When you copy the data that follows, reproduce every word exactly and leave out the images.

- [DATA PROVIDED]:
════════
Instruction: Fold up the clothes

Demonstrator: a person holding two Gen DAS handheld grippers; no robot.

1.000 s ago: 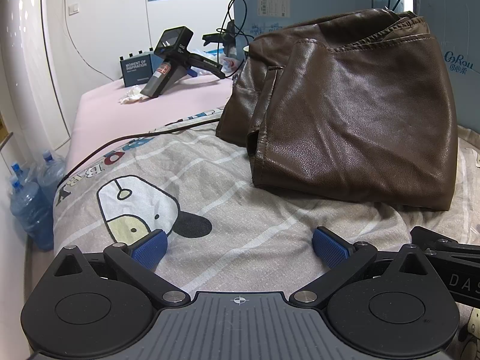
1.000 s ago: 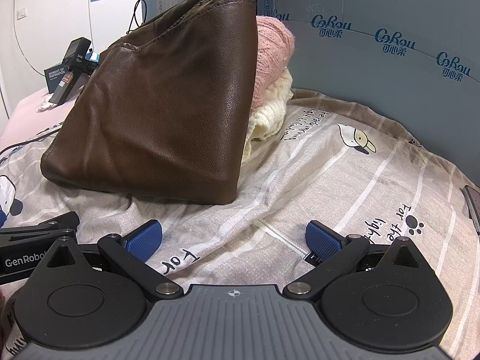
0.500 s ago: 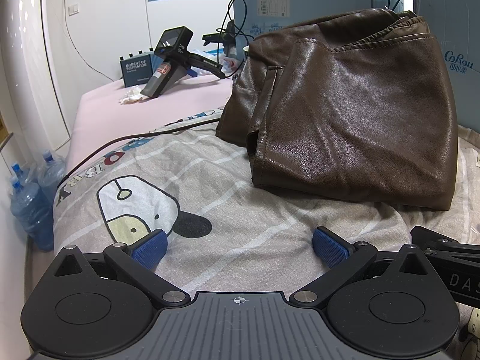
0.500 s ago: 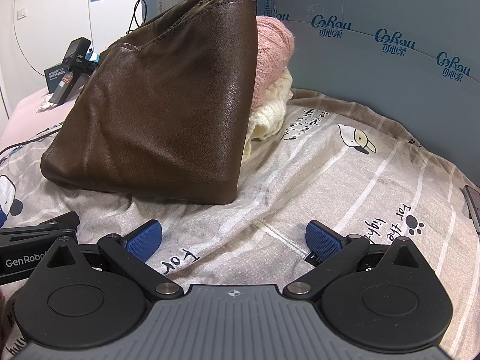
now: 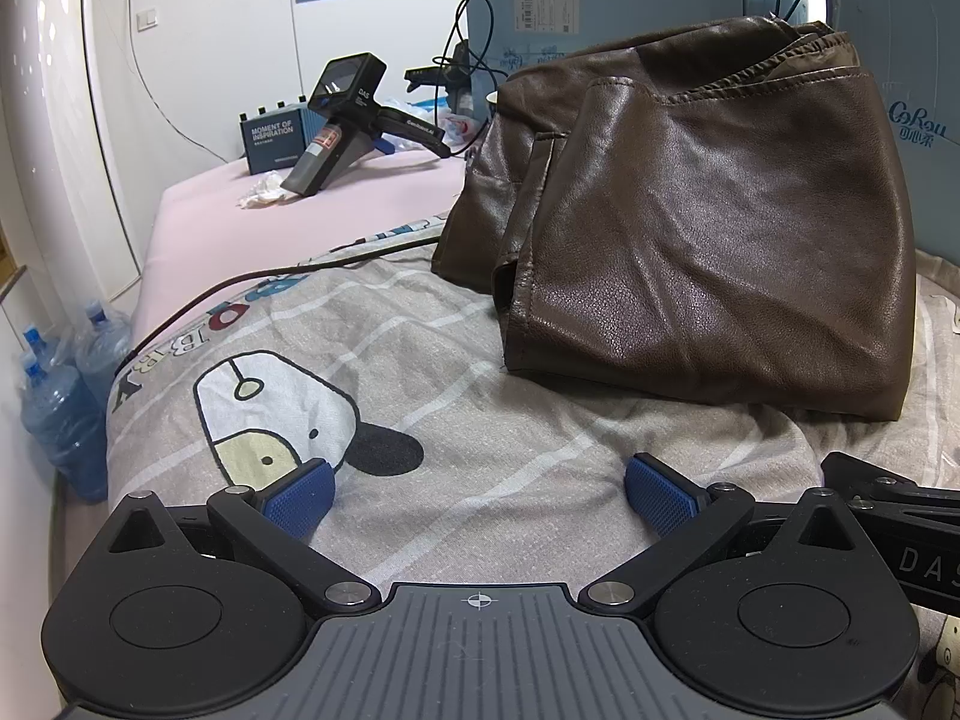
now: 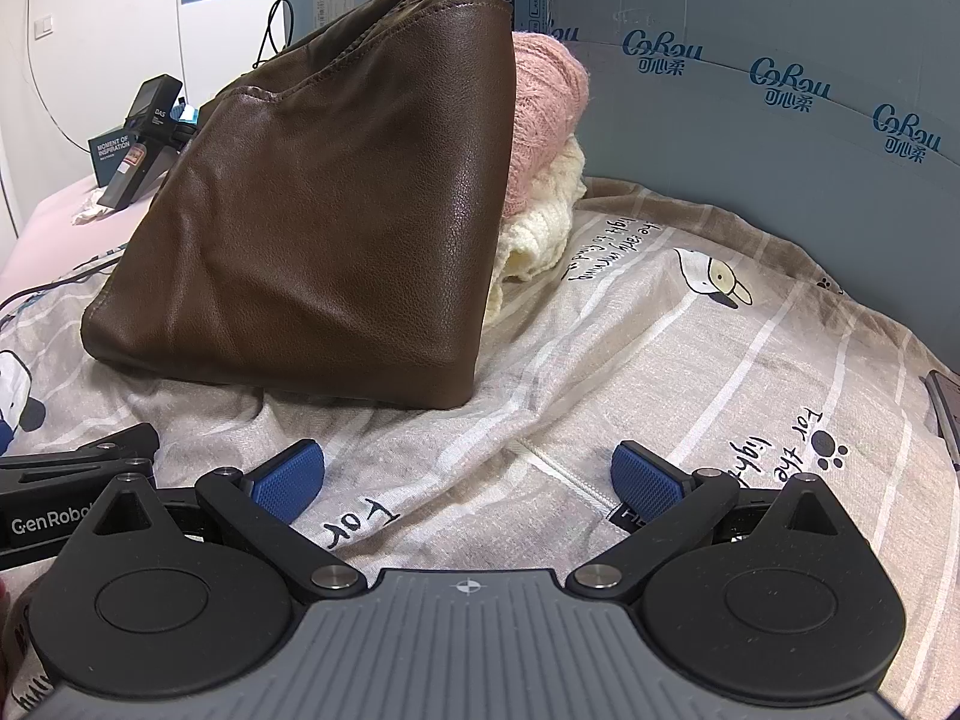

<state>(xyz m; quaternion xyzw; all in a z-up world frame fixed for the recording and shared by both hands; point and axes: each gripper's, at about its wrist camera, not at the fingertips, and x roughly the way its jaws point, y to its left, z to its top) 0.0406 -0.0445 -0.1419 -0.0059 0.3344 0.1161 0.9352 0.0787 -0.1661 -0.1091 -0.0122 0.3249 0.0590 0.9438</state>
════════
- [RESPONSE]:
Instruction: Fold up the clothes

Demonstrator: a person holding two Gen DAS handheld grippers; no robot.

1.000 s ago: 
1.000 s ago: 
0.500 s ago: 
0.500 s ago: 
now: 
now: 

<state>(xyz m; quaternion xyzw; all in a z-up world frame fixed for the recording and shared by both hands; point and axes: each gripper's, at about its wrist camera, not at the fingertips, and x roughly the way its jaws point, y to its left, z to its top) 0.0406 -0.0445 -0.1419 -0.0059 0.3344 0.1161 0.9352 0.0787 -0.1661 -0.1091 -0.0122 0.3249 0.0590 0.9438</state>

No more output is needed for this exercise.